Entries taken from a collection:
=== Begin Enclosure ===

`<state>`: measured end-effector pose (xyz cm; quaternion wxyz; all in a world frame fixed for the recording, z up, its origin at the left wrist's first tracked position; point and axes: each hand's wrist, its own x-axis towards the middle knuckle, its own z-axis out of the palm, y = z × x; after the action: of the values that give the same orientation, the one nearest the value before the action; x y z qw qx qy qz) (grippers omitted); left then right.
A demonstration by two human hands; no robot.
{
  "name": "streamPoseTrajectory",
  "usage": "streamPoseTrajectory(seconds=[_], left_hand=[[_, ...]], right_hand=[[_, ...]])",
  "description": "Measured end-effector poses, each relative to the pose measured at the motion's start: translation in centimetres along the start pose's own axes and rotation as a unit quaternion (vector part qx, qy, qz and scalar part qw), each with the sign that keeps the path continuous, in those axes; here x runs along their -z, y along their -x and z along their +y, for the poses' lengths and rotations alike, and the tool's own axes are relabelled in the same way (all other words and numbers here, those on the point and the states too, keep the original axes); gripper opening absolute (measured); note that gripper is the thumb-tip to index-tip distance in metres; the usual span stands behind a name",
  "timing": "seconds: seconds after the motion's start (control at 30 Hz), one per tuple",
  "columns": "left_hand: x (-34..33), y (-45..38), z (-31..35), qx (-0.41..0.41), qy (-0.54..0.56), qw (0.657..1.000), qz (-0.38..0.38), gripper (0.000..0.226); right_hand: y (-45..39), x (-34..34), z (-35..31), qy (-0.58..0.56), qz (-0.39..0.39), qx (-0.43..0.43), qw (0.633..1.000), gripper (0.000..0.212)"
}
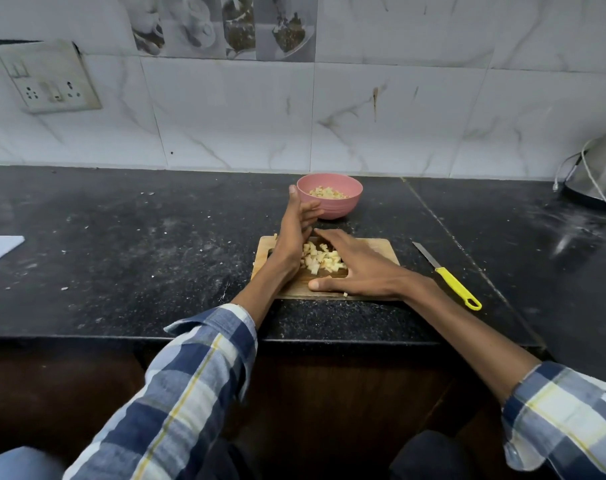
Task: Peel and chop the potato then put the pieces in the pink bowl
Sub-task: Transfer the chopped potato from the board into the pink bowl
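1. On the wooden cutting board (374,245), a heap of potato pieces (320,259) lies between 2 hands.
2. Left hand (294,233): on edge, fingers straight, gripping nothing.
3. Right hand (355,265): flat, fingers spread, cupping the heap, gripping nothing.
4. Pink bowl (343,206), behind the board, contains more pieces.
5. Yellow-handled knife (447,277) lies on the counter, right of the board.

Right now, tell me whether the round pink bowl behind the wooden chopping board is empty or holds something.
Partly filled: the pink bowl stands upright with pale potato cubes inside, below its rim.
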<state>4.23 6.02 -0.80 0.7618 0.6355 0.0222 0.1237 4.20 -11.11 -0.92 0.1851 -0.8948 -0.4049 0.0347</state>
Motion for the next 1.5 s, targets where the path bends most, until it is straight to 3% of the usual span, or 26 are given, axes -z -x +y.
streamPoseTrajectory(seconds=[0.3,0.47,0.7,0.93,1.23,1.37,1.5], left_hand=[[0.4,-0.4,-0.5,-0.031,0.031,0.996,0.079,0.079],[0.7,-0.7,-0.8,-0.015,0.019,0.996,0.087,0.083],[0.6,-0.9,-1.2,-0.016,0.019,0.996,0.089,0.084],[0.3,-0.6,-0.9,-0.013,-0.014,0.997,0.08,0.084],[0.0,-0.2,-0.8,-0.024,-0.05,0.995,0.085,0.08],[0.2,-0.2,-0.7,-0.026,-0.023,0.995,0.094,0.077],[0.4,-0.3,-0.8,-0.026,-0.016,0.996,0.08,0.08]], right_hand=[[-3.0,-0.7,-0.8,0.021,0.0,0.095,0.995,0.079],[-3.2,-0.7,-0.5,0.078,0.022,0.127,0.989,0.05],[-4.1,-0.5,-0.4,0.147,0.031,0.18,0.972,0.05],[-3.9,-0.4,-1.9,0.201,0.098,0.163,0.961,0.034],[-4.2,-1.0,-3.1,0.121,0.164,0.039,0.978,0.024],[-4.5,-0.5,-2.2,-0.073,0.186,-0.032,0.979,0.025],[-4.1,1.8,-1.3,-0.256,0.181,-0.097,0.945,0.039]])
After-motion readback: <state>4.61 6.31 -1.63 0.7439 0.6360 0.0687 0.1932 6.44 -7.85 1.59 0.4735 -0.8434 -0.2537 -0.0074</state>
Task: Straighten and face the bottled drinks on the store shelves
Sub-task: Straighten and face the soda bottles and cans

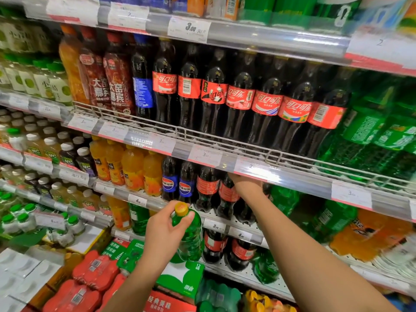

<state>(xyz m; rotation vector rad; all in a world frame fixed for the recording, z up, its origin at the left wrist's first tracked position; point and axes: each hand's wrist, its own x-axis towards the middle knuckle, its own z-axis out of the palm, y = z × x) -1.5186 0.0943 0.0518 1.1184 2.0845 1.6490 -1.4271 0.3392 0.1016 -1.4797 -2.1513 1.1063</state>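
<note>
My left hand (165, 230) grips a green bottle with a yellow cap (191, 235) by its neck, held in front of the shelves, off any shelf. My right hand (247, 184) reaches under the price rail into the middle shelf among red-labelled cola bottles (208, 188); its fingers are hidden behind the rail. On the shelf above stands a row of tall cola bottles (265, 109), some turned with barcodes facing out. Two blue-labelled cola bottles (177, 183) stand left of the red ones.
Orange drink bottles (132, 170) and juice bottles (67, 154) fill the left of the middle shelf. Green soda bottles (364, 131) crowd the right. Shrink-wrapped packs and cartons (94, 273) sit stacked below. Price-tag rails (281, 174) edge every shelf.
</note>
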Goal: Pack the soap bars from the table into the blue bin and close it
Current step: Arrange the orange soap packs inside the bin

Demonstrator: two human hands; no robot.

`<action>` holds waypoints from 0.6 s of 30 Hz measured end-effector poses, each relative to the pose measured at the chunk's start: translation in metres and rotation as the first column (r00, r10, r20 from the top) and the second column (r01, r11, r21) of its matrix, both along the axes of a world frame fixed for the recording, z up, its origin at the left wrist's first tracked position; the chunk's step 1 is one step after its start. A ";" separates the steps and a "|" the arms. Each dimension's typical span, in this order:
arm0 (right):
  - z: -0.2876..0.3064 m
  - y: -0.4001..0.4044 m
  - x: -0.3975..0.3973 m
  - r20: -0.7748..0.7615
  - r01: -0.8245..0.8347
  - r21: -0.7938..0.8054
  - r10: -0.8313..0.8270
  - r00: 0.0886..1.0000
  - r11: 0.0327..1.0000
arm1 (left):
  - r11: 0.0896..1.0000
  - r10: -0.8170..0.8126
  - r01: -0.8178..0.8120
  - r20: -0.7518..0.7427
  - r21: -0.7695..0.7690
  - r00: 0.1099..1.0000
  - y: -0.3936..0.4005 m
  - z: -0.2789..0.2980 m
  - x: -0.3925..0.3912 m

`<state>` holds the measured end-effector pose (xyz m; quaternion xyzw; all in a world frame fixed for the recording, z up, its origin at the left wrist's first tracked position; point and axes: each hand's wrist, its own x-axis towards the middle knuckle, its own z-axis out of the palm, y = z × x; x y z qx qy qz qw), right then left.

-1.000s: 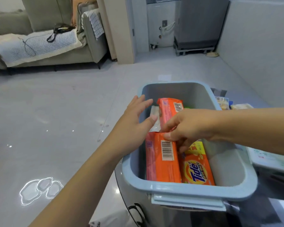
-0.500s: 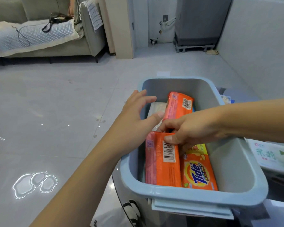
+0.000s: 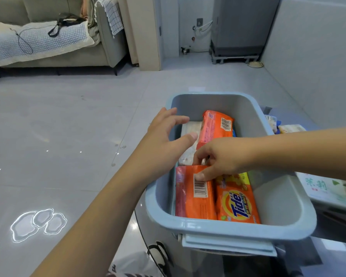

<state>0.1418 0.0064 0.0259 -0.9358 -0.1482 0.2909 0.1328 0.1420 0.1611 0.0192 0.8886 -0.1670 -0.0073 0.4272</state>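
Head view of the packing step. The blue bin (image 3: 231,229) stands on the glass counter (image 3: 328,262) at its left edge, lid off, none being identifiable in view. Along the bin's near wall lie two soap bars side by side: the orange bar (image 3: 196,193) on the left, barcode up, and the Tide bar (image 3: 238,204) touching it on the right. A second orange bar (image 3: 216,126) leans tilted toward the far wall, over a pale packet (image 3: 190,128) lying flat on the bin floor. The right hand (image 3: 218,156) reaches in from the right with fingers curled, thumb pressing on the label of the near orange bar and fingertips at its far end, apparently seating it flat beside the Tide bar so that the row packs tightly. The left hand (image 3: 168,134) hovers over the bin's left rim, fingers spread and relaxed, holding nothing; it is probably ready to steady the bin. More packets (image 3: 292,128) lie on the counter beyond the bin's right wall, so packing seems unfinished. Compared with half a second ago, both hands keep nearly the same pose; the far orange bar appears to lean at a lower angle, and the camera has shifted slightly.
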 end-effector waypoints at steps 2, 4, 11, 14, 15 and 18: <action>0.001 0.003 0.001 0.055 -0.133 -0.097 0.139 0.989 0.986 | 1.000 -0.002 0.002 -0.006 -0.008 1.000 0.000 0.001 0.000; 0.004 0.003 0.003 0.053 -0.233 -0.170 0.245 0.968 0.958 | 1.000 -0.006 0.006 -0.008 -0.009 1.000 0.000 0.001 0.000; 0.001 0.003 -0.004 0.309 -0.272 -0.288 0.358 0.881 0.918 | 0.999 -0.018 0.018 -0.017 -0.044 1.000 0.002 -0.001 0.000; -0.011 0.010 0.001 0.428 -0.295 -0.414 0.470 0.772 0.861 | 0.997 -0.022 0.020 -0.028 -0.077 0.999 0.003 -0.001 0.001; -0.014 0.013 0.005 0.363 -0.300 -0.419 0.461 0.810 0.857 | 0.996 -0.025 0.023 -0.030 -0.084 0.999 0.003 -0.001 0.001; -0.016 0.015 0.016 0.212 -0.327 -0.409 0.437 0.874 0.852 | 0.995 -0.028 0.025 -0.031 -0.096 0.999 0.003 -0.003 0.001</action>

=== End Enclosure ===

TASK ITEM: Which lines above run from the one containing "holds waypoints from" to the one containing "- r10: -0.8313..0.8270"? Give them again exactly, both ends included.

TASK SOLUTION:
`<action>` holds waypoints from 0.6 s of 30 Hz measured end-effector poses, each relative to the pose measured at the chunk's start: translation in metres and rotation as the first column (r00, r10, r20 from the top) and the second column (r01, r11, r21) of its matrix, both along the axes of a world frame fixed for the recording, z up, its origin at the left wrist's first tracked position; the chunk's step 1 is one step after its start. A ";" separates the steps and a "|" the arms. Each dimension's typical span, in this order:
arm0 (right):
  - z: -0.2876..0.3064 m
  - y: -0.4001..0.4044 m
  - x: -0.3975..0.3973 m
  - r20: -0.7748..0.7615
  - r01: -0.8245..0.8347
  - r21: -0.7938..0.8054
  - r10: -0.8313..0.8270

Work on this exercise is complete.